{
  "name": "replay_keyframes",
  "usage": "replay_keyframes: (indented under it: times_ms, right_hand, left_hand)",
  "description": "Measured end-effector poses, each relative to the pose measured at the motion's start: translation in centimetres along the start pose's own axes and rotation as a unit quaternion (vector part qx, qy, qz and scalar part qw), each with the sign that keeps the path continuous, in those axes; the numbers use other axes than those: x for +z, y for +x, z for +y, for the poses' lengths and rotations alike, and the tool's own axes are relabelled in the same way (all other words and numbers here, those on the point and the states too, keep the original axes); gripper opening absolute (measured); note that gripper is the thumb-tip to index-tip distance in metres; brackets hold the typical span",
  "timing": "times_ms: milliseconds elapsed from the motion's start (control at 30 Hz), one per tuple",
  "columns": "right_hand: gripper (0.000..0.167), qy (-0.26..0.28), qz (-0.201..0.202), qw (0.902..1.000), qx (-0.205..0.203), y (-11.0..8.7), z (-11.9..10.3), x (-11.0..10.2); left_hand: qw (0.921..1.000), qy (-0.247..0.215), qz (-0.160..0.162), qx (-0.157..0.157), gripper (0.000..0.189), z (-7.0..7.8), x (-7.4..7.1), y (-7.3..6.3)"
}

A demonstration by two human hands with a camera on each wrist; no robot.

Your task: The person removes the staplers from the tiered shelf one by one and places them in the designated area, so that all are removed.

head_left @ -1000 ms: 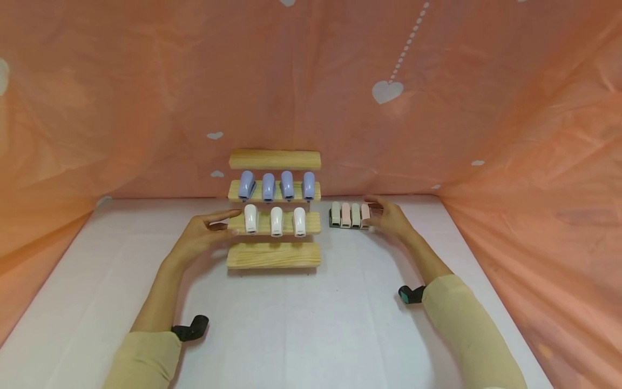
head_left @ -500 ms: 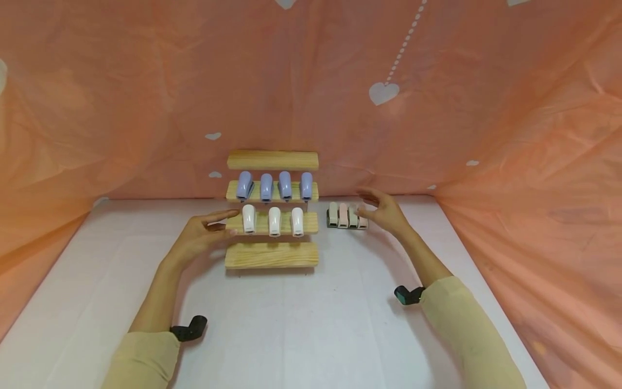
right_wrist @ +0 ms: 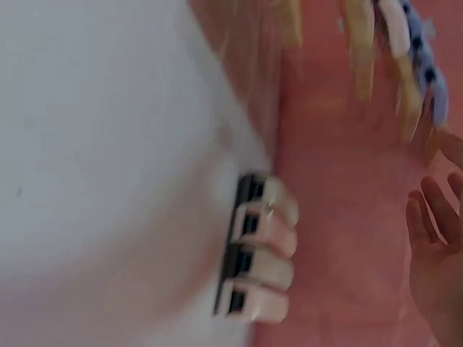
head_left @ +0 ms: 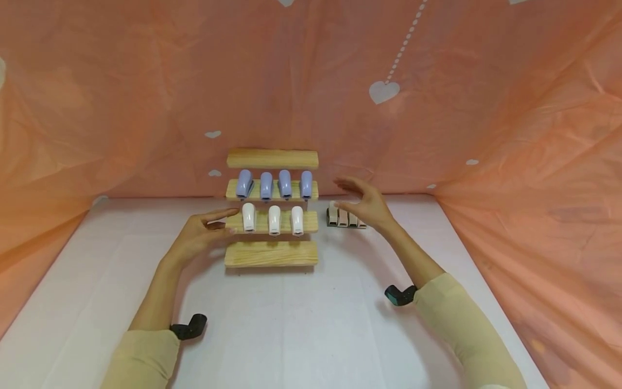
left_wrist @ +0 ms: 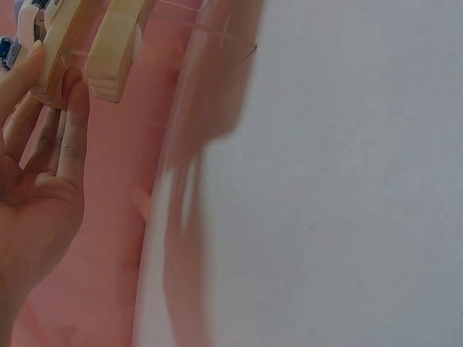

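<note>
My left hand [head_left: 194,237] pinches the left end of the third plank of a tiered wooden shelf [head_left: 311,222], with the thumb on one face and the fingers behind, as the left wrist view shows. Three white mini staplers [head_left: 274,220] stand on that plank. Above them, several lavender staplers [head_left: 285,184] line the second plank. To the right of the shelf, my right hand [head_left: 369,208] is held in the air, fingers apart and nothing between them. Below it on the table sits a tight row of pale green and pink mini staplers [right_wrist: 268,235], partly hidden by the hand in the head view.
The top plank [head_left: 272,159] and the bottom plank [head_left: 272,254] of the shelf bear nothing. A white cloth [head_left: 291,324] covers the table. Orange-pink sheeting [head_left: 160,97] with heart prints hangs behind and at both sides. Thin clear supports join the planks.
My right hand has moved left and up, away from the right end of the green and pink row toward the shelf. The left hand stays at the plank; the staplers have not moved.
</note>
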State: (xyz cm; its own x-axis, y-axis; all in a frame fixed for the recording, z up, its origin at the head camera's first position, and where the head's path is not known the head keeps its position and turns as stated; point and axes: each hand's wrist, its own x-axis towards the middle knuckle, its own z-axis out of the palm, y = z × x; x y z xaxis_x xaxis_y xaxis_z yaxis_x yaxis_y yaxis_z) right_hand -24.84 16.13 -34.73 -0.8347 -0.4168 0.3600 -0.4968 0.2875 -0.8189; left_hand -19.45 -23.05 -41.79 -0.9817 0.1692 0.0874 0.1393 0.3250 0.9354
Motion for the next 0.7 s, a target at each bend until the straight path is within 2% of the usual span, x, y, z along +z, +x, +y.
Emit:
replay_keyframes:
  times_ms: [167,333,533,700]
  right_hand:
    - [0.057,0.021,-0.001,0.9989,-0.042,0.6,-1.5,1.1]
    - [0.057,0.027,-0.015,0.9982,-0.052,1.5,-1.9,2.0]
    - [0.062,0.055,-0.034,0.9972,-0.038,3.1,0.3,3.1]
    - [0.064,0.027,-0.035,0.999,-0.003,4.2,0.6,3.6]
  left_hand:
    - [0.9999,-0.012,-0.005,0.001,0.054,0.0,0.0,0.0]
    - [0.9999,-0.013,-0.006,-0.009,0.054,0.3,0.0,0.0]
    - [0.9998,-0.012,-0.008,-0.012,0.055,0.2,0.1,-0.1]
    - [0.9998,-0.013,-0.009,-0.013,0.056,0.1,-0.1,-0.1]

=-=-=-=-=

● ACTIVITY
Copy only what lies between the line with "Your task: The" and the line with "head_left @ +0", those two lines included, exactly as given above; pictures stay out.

● RESPONSE TO THE TASK
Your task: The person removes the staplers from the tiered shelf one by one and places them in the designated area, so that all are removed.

head_left @ -1000 ms: 
head_left @ -500 ms: 
right_wrist @ +0 ms: 
head_left @ +0 ms: 

What the exercise required is now done.